摇瓶培养条件下雷公藤不定根生长及次生代谢产物含量的研究

以雷公藤(Tripterygium wilfordii Hook. f.)不定根为材料,研究摇瓶悬浮培养条件下接种密度、装液比例、逐级放大、消泡剂、大孔吸附树脂种类及浓度对雷公藤不定根增长量、不定根及培养基中雷公藤内酯醇、雷公藤吉碱、雷公藤次碱含量的影响。结果显示,接种密度在15 g/L (FW)时较适合不定根的继代培养和次生代谢产物的积累。250 m L摇瓶中装入100 m L培养基,即装液量为2/5时,培养基利用率最高。随着摇瓶体积的逐渐放大,不定根增长量和3种次生代谢产物含量略有下降,5 L摇瓶中不定根增长量为对照的91.6%,内酯醇、吉碱和次碱的含量分别为对照的91.8%、91.7%和96.9%。6种大孔吸附树脂中,XAD-7处理对不定根的生长有明显促进作用,培养结束时,3种次生代谢产物产量显著提高,当XAD-7浓度为0.5 g/瓶时不定根增长量为对照的1.2倍,内酯醇、吉碱和次碱产量最高,分别为对照的2.9、2.4和2.2倍。
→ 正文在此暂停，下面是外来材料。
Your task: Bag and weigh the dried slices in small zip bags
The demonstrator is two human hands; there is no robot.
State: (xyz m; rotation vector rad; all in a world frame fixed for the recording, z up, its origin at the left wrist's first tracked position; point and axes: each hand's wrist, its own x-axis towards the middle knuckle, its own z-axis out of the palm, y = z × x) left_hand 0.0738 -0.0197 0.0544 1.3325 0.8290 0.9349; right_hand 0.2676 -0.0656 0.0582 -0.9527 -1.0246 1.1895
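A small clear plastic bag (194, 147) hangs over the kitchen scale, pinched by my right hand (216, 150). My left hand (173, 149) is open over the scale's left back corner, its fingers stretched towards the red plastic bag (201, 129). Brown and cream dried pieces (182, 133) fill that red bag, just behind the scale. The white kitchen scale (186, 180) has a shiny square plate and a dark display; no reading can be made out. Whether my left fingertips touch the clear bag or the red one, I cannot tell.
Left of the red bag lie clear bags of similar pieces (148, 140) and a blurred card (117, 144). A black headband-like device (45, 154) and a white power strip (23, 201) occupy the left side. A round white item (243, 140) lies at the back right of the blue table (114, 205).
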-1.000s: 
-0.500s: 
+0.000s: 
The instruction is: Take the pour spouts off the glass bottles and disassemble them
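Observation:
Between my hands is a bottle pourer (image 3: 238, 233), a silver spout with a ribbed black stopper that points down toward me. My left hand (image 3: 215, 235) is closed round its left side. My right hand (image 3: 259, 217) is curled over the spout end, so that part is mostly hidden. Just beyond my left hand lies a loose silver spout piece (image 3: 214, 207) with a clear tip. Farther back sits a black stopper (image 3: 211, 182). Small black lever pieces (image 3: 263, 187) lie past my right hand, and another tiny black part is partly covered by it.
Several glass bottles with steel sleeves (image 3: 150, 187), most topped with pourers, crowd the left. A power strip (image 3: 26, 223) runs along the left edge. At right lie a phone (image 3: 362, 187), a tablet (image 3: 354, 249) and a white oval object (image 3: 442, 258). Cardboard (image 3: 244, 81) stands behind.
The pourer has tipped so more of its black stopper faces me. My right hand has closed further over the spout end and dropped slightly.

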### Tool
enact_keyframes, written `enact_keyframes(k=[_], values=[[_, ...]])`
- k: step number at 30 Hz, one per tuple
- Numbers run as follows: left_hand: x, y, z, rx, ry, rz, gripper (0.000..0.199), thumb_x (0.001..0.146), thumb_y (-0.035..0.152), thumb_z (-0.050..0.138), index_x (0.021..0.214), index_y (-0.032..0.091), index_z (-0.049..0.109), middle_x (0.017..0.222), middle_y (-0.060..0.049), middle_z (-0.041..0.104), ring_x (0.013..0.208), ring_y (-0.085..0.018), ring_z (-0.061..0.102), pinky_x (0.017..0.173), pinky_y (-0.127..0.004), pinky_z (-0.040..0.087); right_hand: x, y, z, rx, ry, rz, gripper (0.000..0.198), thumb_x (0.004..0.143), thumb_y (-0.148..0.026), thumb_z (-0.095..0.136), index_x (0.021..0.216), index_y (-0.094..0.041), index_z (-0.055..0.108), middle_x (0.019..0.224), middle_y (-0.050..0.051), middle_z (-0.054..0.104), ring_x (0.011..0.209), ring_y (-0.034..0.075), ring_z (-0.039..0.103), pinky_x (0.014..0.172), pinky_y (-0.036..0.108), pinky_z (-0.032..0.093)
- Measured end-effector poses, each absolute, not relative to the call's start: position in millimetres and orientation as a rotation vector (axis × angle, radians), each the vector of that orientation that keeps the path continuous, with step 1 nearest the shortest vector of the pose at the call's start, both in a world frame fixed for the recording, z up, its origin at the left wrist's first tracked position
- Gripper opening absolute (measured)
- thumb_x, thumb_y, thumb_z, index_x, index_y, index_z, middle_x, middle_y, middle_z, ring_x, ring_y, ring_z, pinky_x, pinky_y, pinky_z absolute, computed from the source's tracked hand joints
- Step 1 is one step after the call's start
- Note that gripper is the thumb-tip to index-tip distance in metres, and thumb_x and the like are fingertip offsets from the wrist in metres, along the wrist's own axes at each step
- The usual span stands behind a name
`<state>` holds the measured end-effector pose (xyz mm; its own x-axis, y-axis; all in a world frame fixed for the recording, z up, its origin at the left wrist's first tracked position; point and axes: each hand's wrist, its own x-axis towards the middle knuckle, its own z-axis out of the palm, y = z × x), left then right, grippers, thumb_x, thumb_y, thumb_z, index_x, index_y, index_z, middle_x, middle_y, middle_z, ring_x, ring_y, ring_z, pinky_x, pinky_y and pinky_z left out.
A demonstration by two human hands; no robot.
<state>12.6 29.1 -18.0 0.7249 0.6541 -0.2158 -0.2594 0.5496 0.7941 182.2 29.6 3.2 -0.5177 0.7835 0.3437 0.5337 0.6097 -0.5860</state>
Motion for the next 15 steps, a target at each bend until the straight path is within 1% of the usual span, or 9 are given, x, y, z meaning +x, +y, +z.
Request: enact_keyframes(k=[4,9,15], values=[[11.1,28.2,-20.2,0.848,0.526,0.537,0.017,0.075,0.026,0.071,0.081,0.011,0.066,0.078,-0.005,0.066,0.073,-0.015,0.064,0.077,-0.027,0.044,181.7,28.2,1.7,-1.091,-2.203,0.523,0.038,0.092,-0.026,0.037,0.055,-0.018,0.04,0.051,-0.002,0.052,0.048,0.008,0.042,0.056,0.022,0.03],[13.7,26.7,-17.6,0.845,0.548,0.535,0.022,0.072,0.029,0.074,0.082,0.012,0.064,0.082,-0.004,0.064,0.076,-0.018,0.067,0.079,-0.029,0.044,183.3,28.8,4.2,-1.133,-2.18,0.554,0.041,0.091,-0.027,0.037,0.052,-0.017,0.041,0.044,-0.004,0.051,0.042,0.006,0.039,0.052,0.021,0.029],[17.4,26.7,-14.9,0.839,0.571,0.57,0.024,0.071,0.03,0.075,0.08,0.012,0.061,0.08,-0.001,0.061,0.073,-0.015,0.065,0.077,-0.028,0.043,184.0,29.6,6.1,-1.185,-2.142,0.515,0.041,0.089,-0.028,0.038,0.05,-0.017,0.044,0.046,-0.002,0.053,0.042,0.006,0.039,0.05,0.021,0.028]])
培养基中添加消泡剂后不定根增长量、3种次生代谢产物总产量均不同程度下降,其中,LX-603处理后,虽然不定根增长量为对照的85%,内酯醇、吉碱和次碱产量分别为对照的78%、64%和87%,但明显抑制了培养过程中泡沫的产生。研究结果表明筛选的摇瓶逐级放大培养雷公藤不定根的方法效果较好,可为雷公藤不定根生物反应器放大培养奠定基础。